- _Work to complete_: Print a faithful copy of the data below, word for word, with the pictures left out.

- Opening Delimiter -

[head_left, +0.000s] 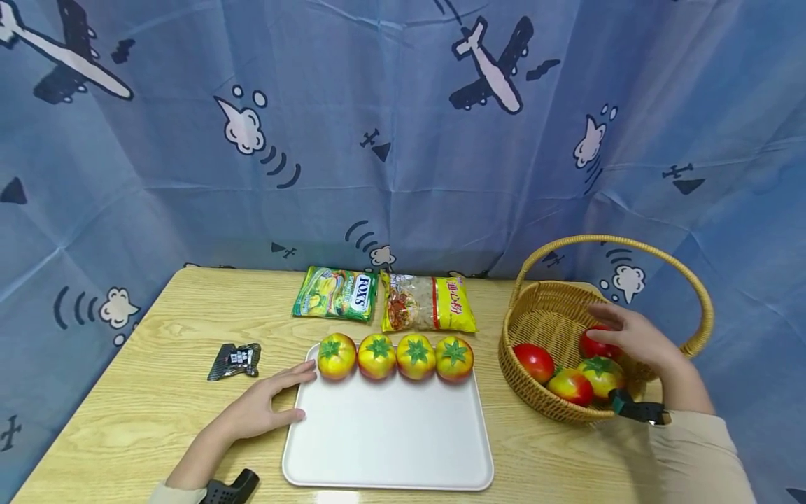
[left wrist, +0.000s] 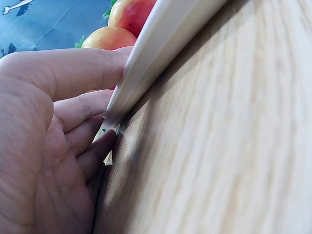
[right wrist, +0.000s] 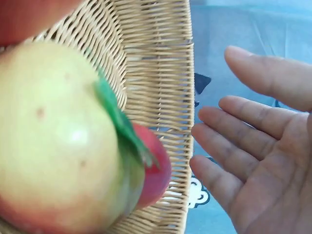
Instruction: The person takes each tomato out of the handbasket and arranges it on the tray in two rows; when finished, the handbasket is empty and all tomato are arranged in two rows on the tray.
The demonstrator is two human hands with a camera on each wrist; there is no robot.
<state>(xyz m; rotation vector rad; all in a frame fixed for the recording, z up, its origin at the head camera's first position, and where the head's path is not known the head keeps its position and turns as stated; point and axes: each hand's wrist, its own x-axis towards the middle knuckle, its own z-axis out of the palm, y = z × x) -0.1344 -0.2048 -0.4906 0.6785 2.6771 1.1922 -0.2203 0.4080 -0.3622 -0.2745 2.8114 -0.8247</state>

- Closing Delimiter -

- _Task result_:
[head_left, +0.000s] 
[left wrist, +0.000s] 
[right wrist, +0.000s] 
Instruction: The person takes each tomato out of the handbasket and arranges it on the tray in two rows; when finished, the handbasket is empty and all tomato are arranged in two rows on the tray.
The demonstrator is two human hands with a camera on each wrist; there is no robot.
<state>(xyz m; rotation vector rad; all in a frame fixed for the recording, z up, its origin at the head camera's first position, and where the head's path is not known the head keeps its position and turns as stated; point and axes: each hand's wrist, its own x-axis towards the middle knuckle, its own z-axis out of the palm, y = z × x) -0.1344 -0.2048 -0.4906 0.6785 2.6771 1.1922 -0.2203 0.4080 -0.3622 -0.2745 2.8114 -0.8247</state>

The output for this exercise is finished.